*Problem details*.
All of the data must be returned word for word.

►

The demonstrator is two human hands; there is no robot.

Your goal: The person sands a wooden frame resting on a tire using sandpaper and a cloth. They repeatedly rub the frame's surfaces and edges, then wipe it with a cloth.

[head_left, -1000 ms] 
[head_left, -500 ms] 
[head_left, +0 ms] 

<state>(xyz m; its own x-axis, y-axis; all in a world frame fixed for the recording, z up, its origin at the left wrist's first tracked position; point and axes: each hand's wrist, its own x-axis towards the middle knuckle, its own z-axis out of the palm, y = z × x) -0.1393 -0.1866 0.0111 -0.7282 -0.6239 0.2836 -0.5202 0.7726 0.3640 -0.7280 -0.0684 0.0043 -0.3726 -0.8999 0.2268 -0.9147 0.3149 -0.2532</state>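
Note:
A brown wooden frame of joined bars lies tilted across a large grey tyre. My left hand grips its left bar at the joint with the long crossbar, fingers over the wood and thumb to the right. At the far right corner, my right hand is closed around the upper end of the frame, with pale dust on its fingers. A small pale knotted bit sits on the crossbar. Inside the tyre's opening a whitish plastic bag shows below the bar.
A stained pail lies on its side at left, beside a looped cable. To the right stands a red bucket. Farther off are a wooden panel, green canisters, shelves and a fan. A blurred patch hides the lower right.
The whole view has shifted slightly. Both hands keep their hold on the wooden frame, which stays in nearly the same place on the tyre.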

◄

*Expected output*.
The demonstrator is two human hands; there is no robot.

Your goal: The person sands a wooden frame resting on a tire using sandpaper and a cloth. They repeatedly rub the frame's surfaces and edges, then wipe it with a cloth.

[head_left, -1000 ms] 
[head_left, -500 ms] 
[head_left, +0 ms] 

<state>(xyz m; its own x-axis, y-axis; all in a world frame fixed for the recording, z up, its origin at the left wrist's first tracked position; point and axes: each hand's wrist, its own x-axis towards the middle knuckle, its own z-axis out of the palm, y = z × x) -0.1393 -0.1866 0.0111 -0.7282 -0.6239 0.2836 -0.5202 0.7726 0.3640 -0.7280 -0.0684 0.0043 -0.3726 -0.8999 0.2268 -0.9147 0.3149 -0.2532</state>
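Note:
A brown wooden frame of joined bars lies tilted across a large grey tyre. My left hand grips its left bar at the joint with the long crossbar, fingers over the wood and thumb to the right. At the far right corner, my right hand is closed around the upper end of the frame, with pale dust on its fingers. A small pale knotted bit sits on the crossbar. Inside the tyre's opening a whitish plastic bag shows below the bar.
A stained pail lies on its side at left, beside a looped cable. To the right stands a red bucket. Farther off are a wooden panel, green canisters, shelves and a fan. A blurred patch hides the lower right.
The whole view has shifted slightly. Both hands keep their hold on the wooden frame, which stays in nearly the same place on the tyre.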

For this exercise, nothing more is required.